Science in Christian Perspective


Are Evangelical Scientists Practical Atheists?

J. W. Haas, Jr.
Gordon College
Wenham MA 01984

From: PSCF 48 (June 1996): 73.

A recent exchange on the HOPOS-L reflector saw one participant asserting that [science] "is a very humble, pragmatic method for taking observable events and constructing general statements to explain them ... the explanation is pragmatic truth... not ultimate truth.
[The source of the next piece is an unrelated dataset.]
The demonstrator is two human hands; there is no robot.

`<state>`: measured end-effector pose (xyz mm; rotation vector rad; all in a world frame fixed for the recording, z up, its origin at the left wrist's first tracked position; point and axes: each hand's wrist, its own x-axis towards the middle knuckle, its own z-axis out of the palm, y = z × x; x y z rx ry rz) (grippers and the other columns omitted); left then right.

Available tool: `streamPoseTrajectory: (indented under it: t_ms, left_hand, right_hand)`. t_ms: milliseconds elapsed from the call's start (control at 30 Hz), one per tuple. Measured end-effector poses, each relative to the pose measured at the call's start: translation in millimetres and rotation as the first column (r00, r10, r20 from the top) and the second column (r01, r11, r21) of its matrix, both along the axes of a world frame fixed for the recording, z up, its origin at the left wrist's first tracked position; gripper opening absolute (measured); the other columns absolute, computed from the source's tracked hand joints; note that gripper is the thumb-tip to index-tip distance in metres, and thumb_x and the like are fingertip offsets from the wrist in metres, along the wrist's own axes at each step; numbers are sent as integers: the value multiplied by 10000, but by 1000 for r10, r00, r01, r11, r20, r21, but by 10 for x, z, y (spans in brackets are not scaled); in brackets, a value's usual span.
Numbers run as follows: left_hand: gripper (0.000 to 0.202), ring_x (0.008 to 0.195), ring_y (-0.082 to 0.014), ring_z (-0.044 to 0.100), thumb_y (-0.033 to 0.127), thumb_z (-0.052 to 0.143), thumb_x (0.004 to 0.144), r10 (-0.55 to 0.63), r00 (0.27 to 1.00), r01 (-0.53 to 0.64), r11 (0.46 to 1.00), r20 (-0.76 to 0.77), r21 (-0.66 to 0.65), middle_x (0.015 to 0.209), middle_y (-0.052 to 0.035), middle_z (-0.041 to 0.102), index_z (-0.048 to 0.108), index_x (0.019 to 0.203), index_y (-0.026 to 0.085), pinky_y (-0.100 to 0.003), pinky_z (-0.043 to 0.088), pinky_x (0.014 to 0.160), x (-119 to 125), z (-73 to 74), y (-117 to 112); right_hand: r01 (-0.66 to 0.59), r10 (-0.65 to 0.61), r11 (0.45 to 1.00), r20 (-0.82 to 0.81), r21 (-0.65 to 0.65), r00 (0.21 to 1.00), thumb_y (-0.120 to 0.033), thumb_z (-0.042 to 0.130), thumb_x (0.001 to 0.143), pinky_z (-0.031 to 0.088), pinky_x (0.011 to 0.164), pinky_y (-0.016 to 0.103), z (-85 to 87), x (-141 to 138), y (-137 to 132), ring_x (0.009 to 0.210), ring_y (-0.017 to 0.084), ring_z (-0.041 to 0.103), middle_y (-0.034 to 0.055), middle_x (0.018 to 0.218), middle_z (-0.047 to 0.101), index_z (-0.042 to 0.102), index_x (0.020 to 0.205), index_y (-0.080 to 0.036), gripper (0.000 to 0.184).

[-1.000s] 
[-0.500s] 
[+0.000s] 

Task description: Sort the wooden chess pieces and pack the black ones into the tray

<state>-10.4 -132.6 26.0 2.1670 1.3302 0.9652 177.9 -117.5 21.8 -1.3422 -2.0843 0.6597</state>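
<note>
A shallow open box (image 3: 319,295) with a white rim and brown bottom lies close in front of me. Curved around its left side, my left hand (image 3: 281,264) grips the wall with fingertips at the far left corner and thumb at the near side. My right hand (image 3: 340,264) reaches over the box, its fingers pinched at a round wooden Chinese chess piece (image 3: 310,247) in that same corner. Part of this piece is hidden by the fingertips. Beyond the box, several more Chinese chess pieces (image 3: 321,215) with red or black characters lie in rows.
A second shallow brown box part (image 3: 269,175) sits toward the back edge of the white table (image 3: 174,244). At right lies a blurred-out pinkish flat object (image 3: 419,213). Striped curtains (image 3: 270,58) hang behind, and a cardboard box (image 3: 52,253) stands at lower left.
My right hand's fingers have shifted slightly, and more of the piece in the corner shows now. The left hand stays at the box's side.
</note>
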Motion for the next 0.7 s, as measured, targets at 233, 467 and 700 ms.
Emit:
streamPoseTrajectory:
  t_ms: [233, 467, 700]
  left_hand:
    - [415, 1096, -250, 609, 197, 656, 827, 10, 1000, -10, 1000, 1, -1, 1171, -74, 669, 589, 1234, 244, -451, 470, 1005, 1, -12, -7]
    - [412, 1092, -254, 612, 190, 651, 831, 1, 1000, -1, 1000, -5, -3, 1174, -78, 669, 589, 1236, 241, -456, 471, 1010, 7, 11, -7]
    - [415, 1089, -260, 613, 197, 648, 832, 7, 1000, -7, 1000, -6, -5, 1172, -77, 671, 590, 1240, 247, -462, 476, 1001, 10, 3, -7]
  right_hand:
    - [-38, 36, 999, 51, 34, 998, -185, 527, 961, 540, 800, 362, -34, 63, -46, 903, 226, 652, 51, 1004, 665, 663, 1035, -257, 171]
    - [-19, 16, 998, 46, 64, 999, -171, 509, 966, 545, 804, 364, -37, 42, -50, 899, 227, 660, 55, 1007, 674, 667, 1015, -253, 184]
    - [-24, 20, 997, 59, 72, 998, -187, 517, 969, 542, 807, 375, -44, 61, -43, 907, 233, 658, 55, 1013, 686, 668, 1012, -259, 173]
It's weakness is that it is very narrow... it cannot give ultimate explanations as to why we are here and why anything... other ways of knowing art, music, literature, myth, religion can have a piece of the pie in explaining reality."

His opponent argued, "If civilization survived another 5,000-10,000 years, than there would be a fairly good [scientific] account of how an individual is `effected' by art, music, literature, myth and religion." For him and many other intellectuals in the twentieth century, science has become a religion defined as the one and only source of truth concerning all of reality and man's questions.

ASA scientists may find some comfort with the first position. However, it is less easy to respond to those from within the Christian community who ask how the science that we engage is any different from that of our secular counterparts. It is one thing to be the subject of the derision of a non-believer, yet quite another when the charge of practical atheism is leveled by those of like faith. Do we function as naturalistic materialists in our daily work and Christians on Sunday?

Is there any discernable effect of our Christian world view on our vocation? Should we seek to promote what some have dubbed "theistic science?" Prominent scientists in the past have knowingly (and sometimes unknowingly) been influenced by their religious views. Today that seems less likely with the establishment of more universal norms in the scientific sub-disciplines.

I would ask our scientist readers to ponder anew the question of how their Christian faith plays a role in their scientific work. Some may wish to submit an essay on their thinking. In forthcoming issues of PSCF, we will feature a representative selection of your responses. Please limit your essay to 7001000 words.